Molly has just been to the groomers and is very good,but not yet had Sid done. He's going to get a tidy up within the next few weeks , he is six months 
Then I'm looking at doing it myself. I'm definitely going to invest in a table, I can't see myself managing without one! 
I usually use a table to stand Molly on just to groom her and trim her face in between cuts, but it's not good to the back and a table is going to be a good investment I think!


----------



## jayfield (Aug 16, 2015)

Yes we bought a package of stainless steel attachments. Opted for the stainless over the plastic for an extra 20 and total of 32 dollars. They are Wahl brand and come with 8 sizes in the package. Longest was 1". That seemed too long so we moved down to the 1/2" which looks better on the little guy.


----------



## Goosey (Aug 22, 2014)

jayfield said:


> Yes we bought a package of stainless steel attachments. Opted for the stainless over the plastic for an extra 20 and total of 32 dollars. They are Wahl brand and come with 8 sizes in the package. Longest was 1". That seemed too long so we moved down to the 1/2" which looks better on the little guy.

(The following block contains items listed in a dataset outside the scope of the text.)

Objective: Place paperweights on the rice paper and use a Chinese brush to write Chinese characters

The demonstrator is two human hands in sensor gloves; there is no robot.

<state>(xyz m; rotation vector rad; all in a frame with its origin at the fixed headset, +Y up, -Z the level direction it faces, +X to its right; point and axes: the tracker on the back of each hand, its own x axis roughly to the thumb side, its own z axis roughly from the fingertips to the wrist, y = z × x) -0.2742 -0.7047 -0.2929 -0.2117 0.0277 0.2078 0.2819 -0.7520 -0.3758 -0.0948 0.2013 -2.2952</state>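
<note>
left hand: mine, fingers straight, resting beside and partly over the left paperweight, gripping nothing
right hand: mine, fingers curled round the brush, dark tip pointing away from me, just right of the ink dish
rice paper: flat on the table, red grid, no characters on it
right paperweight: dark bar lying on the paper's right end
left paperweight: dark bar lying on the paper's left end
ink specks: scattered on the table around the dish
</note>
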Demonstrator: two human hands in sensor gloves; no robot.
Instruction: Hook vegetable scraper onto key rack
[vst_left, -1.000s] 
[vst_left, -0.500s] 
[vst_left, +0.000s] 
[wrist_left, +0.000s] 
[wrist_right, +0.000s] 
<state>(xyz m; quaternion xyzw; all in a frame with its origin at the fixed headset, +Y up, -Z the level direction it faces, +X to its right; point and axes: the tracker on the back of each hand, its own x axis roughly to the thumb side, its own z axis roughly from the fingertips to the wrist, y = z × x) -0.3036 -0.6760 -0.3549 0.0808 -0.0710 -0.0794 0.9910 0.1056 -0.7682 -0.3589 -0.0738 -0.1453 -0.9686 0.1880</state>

Ok that's great. Yes I've heard that the plastic over chrome give a better finish. My groomer said Molly was done last time at 1" but comes out a little longer than 1 inch so I opted for it a little shorter this time. 
Have you any pictures of Oliver sporting his super new hair cut?
This is Molly's hair cut a few days ago!


----------



## Marzi (Sep 17, 2012)

I am in awe of people who cut their 'poos hair... I get told off by the groomer if I just trim their fringes 
Oli looks very lovely and Molly looks very trim 
My two are off to be strimmed next week they have reached hairy haystack appearance


----------



## 2ndhandgal (Aug 29, 2011)

I trim Molly on the garden table outside and don't use any sort of restraint for her. We have gradually built up over time and she is generally pretty good at standing still (although more recently she has decided she does not like me doing her front legs so we are working on those seperately) The table is next to a high part of the garden so she gets on herself and is free to get off when she wants to. 

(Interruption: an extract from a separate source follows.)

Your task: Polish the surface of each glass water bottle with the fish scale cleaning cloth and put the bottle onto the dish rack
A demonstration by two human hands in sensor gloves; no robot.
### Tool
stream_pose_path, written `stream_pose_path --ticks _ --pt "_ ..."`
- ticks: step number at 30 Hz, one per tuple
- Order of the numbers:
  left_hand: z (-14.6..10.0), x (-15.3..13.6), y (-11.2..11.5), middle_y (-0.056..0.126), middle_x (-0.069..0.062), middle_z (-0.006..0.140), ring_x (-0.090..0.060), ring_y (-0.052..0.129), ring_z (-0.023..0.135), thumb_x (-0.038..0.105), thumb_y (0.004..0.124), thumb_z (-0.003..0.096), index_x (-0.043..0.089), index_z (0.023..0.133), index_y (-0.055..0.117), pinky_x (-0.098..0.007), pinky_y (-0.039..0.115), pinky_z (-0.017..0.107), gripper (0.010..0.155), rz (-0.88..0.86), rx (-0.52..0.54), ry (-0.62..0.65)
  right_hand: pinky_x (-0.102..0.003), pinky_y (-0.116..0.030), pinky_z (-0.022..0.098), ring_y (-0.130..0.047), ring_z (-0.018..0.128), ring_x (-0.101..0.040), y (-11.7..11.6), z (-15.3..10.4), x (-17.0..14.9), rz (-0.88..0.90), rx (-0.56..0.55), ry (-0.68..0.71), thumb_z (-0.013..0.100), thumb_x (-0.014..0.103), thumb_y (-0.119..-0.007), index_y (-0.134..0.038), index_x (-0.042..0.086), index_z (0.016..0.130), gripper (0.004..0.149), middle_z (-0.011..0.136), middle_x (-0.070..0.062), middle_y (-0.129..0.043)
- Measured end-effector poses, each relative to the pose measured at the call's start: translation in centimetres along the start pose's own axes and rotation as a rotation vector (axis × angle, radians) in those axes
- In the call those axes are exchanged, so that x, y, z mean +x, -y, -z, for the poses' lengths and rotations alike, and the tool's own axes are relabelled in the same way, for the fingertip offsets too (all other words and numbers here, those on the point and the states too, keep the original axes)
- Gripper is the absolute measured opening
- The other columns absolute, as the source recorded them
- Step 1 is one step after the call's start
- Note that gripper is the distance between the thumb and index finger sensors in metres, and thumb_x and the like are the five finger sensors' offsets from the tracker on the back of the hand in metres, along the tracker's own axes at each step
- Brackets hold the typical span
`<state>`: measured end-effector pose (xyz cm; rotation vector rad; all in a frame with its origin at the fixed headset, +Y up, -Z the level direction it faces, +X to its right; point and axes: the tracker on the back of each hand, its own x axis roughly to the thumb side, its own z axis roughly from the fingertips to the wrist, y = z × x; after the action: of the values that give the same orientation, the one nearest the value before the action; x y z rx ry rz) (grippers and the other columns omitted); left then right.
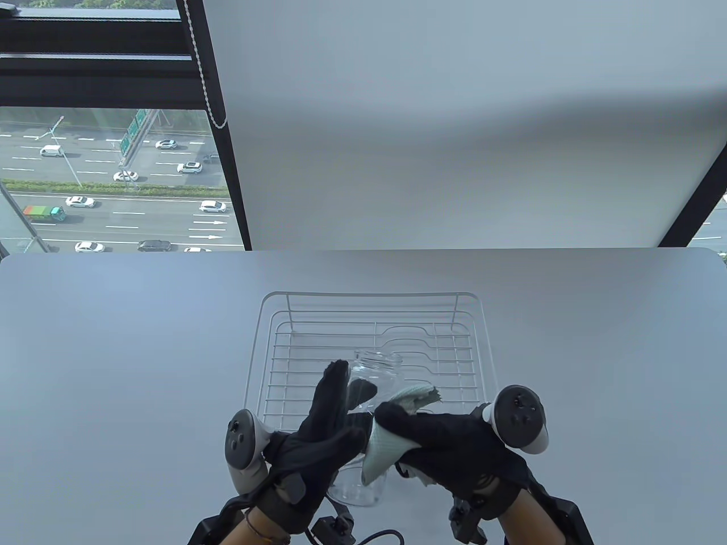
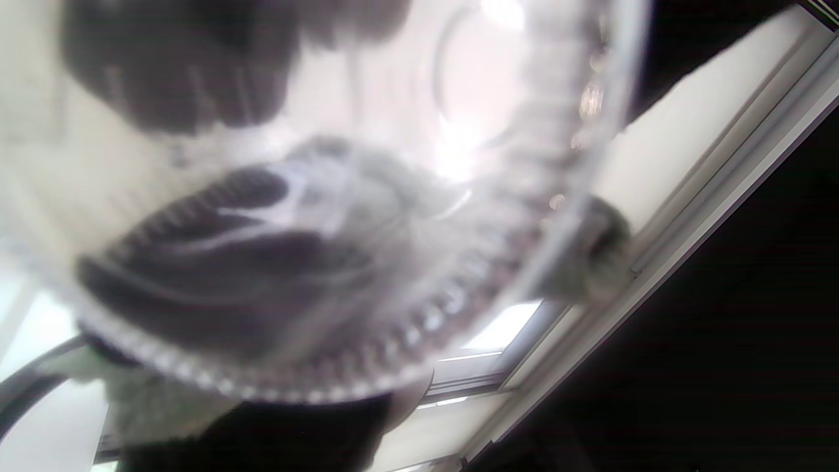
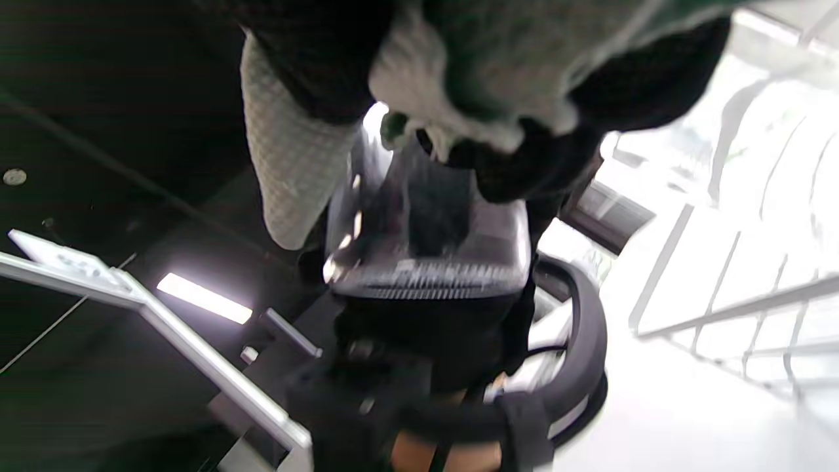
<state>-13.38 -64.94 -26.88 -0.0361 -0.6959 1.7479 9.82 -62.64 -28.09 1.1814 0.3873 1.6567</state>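
Observation:
A clear glass bottle (image 1: 375, 374) is held tilted above the table's near edge, its open mouth pointing away over the rack. My left hand (image 1: 326, 423) grips the bottle's left side with fingers curled round it. My right hand (image 1: 431, 434) holds the pale green fish scale cloth (image 1: 380, 451) and presses it against the bottle's right side. The left wrist view looks blurrily through the bottle's ribbed base (image 2: 314, 262). In the right wrist view the cloth (image 3: 292, 170) hangs beside the bottle (image 3: 426, 242).
A white wire dish rack (image 1: 272, 318) stands in the middle of the table (image 1: 113, 352), just beyond the hands, with no bottles visible in it. Behind the table are a window and a grey blind with a bead cord.

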Motion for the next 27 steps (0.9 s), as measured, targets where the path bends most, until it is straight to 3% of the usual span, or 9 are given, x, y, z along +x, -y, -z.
stream_pose_path --ticks 2,4,7,9,14,15,22,24,27 --pt "-0.1 0.1 -0.3 0.041 -0.026 0.111 -0.057 0.079 0.081 0.054 0.084 0.0512 0.024 0.114 0.024 -0.061 0.080 0.057 0.092 0.001 0.020 0.005 -0.042 -0.086 0.034 -0.099 0.047 -0.028 -0.6 0.3 -0.1 0.012 0.131 -0.038 0.055 0.037 -0.082 -0.056 0.058 0.099 0.055 0.071 -0.016 -0.089" --pt "-0.1 0.2 -0.3 0.041 -0.025 0.111 -0.056 0.080 0.082 0.055 0.084 0.0514 0.021 0.114 0.022 -0.060 0.081 0.057 0.094 0.014 0.017 0.002 -0.042 -0.086 0.034 -0.099 0.046 -0.028 -0.3 0.4 0.0 -0.009 0.084 -0.006 0.055 0.036 -0.083 -0.057 0.057 0.100 0.056 0.070 -0.016 -0.090" --pt "-0.1 0.2 -0.3 0.043 -0.026 0.111 -0.056 0.081 0.081 0.055 0.084 0.0510 0.020 0.113 0.023 -0.060 0.082 0.056 0.094 0.022 0.018 -0.025 -0.041 -0.085 0.036 -0.097 0.049 -0.027 0.8 -0.5 0.1 -0.083 -0.222 0.004 0.055 0.039 -0.080 -0.051 0.058 0.101 0.058 0.073 -0.014 -0.088" --pt "-0.1 -0.1 -0.1 0.043 -0.026 0.111 -0.056 0.082 0.081 0.055 0.084 0.0512 0.020 0.113 0.024 -0.060 0.082 0.056 0.094 0.020 0.003 -0.036 -0.040 -0.086 0.037 -0.097 0.050 -0.025 1.1 -0.9 0.0 -0.088 -0.330 0.000 0.056 0.041 -0.078 -0.049 0.058 0.102 0.057 0.073 -0.012 -0.088" --pt "0.0 -0.1 -0.5 0.045 -0.024 0.111 -0.055 0.082 0.082 0.056 0.085 0.0506 0.019 0.112 0.023 -0.059 0.083 0.056 0.095 -0.008 0.046 -0.013 -0.041 -0.086 0.035 -0.098 0.047 -0.027 -0.5 0.3 -0.4 0.043 0.117 -0.026 0.056 0.038 -0.080 -0.055 0.059 0.099 0.054 0.071 -0.016 -0.088" --pt "0.0 -0.1 -0.7 0.049 -0.022 0.111 -0.054 0.083 0.083 0.056 0.087 0.0497 0.017 0.111 0.021 -0.058 0.084 0.056 0.098 0.001 0.055 -0.012 -0.042 -0.086 0.034 -0.099 0.047 -0.028 -0.6 0.4 -0.5 0.046 0.122 -0.020 0.056 0.038 -0.081 -0.056 0.058 0.099 0.054 0.071 -0.016 -0.089" --pt "0.1 1.3 -0.6 0.053 -0.026 0.109 -0.054 0.076 0.091 0.057 0.092 0.0470 0.011 0.108 0.039 -0.055 0.083 0.059 0.093 0.065 -0.010 0.004 -0.040 -0.085 0.037 -0.097 0.050 -0.026 0.8 -0.7 0.4 -0.078 -0.260 0.066 0.054 0.041 -0.081 -0.050 0.062 0.099 0.059 0.072 -0.013 -0.087" --pt "0.5 1.8 -0.9 0.052 -0.031 0.108 -0.060 0.066 0.093 0.057 0.091 0.0475 0.011 0.111 0.044 -0.058 0.077 0.062 0.091 0.064 -0.120 -0.032 -0.040 -0.085 0.036 -0.098 0.049 -0.026 1.1 -1.2 1.0 -0.116 -0.265 0.085 0.054 0.040 -0.082 -0.051 0.062 0.098 0.058 0.071 -0.014 -0.088" --pt "0.6 2.9 -1.1 0.053 -0.034 0.107 -0.069 0.068 0.088 0.061 0.092 0.0457 0.033 0.117 0.029 -0.069 0.075 0.057 0.099 0.172 -0.332 -0.160 -0.039 -0.086 0.037 -0.098 0.049 -0.024 1.6 -1.9 1.8 -0.197 -0.390 0.122 0.053 0.041 -0.081 -0.050 0.064 0.098 0.059 0.071 -0.012 -0.087"
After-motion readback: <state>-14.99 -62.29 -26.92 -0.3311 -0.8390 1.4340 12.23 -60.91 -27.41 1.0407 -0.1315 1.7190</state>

I do her face partly with clippers and partly with scissors - I will never make a groomer so we just aim for a shortish coat and not too neglected looking


----------



## DB1 (Jan 20, 2012)

well done, you maybe able to find a groomer or a grooming school where you can spend a day (or half day) learning the correct way to groom. At the moment its the easy puppy coat, as the adult coat comes in it will be thicker and get matted without lots of brushing and then it is hard to get the clippers through. He will need to be bathed then brushed and dried before they will glide through or you will soon be replacing blades every 5 mins. You said you have seen the video, do you mean the pro groomer cockapoo grooming one that is a sticky on the cockapoo grooming part of the forum? that will show you how to do around the head. If you really intend to carry on grooming yourself then a folding table would be a good investment.


----------



## jayfield (Aug 16, 2015)

Thanks for all the comments folks! Much better tonight and have almost finished the trimming. He was very cooperative as we fed him his dinner (one pellet at a time) by hand. He didn't even seem to notice the clippers were on. Will post a pic when the sun comes back up. He looks so adorable to us with this 1/2" cut on the torso. Much prefer the 1/2" look to the 1" on this little guy. Every time I took him for a walk he came back all wet on the underside as the fur was dragging on the wet grass. This should prove to be much more practical.


----------



## SnowWa (Dec 6, 2016)

jayfield said:


> We purchased a pair of Andis 2 speed clippers for Oli and gave it a go the other night. He is 16 weeks and his hair was getting quite long. The clippers are very good and we got quite a bit done, except for the neck and head area. Even thought the clippers are quiet he wouldn't have any part of it. 2nd attempt tonight and I fed him his dinner by hand and "The General" had another go. He forgot he was getting trimmed until we got near the neck area again. So I suspect people will recommend a table with an arm and bracing system. Does anybody trim without one? And what about doing the area near the head. We bought special scissors for the face and ears. Thanks, PS The General is my wife and she's a sweetheart.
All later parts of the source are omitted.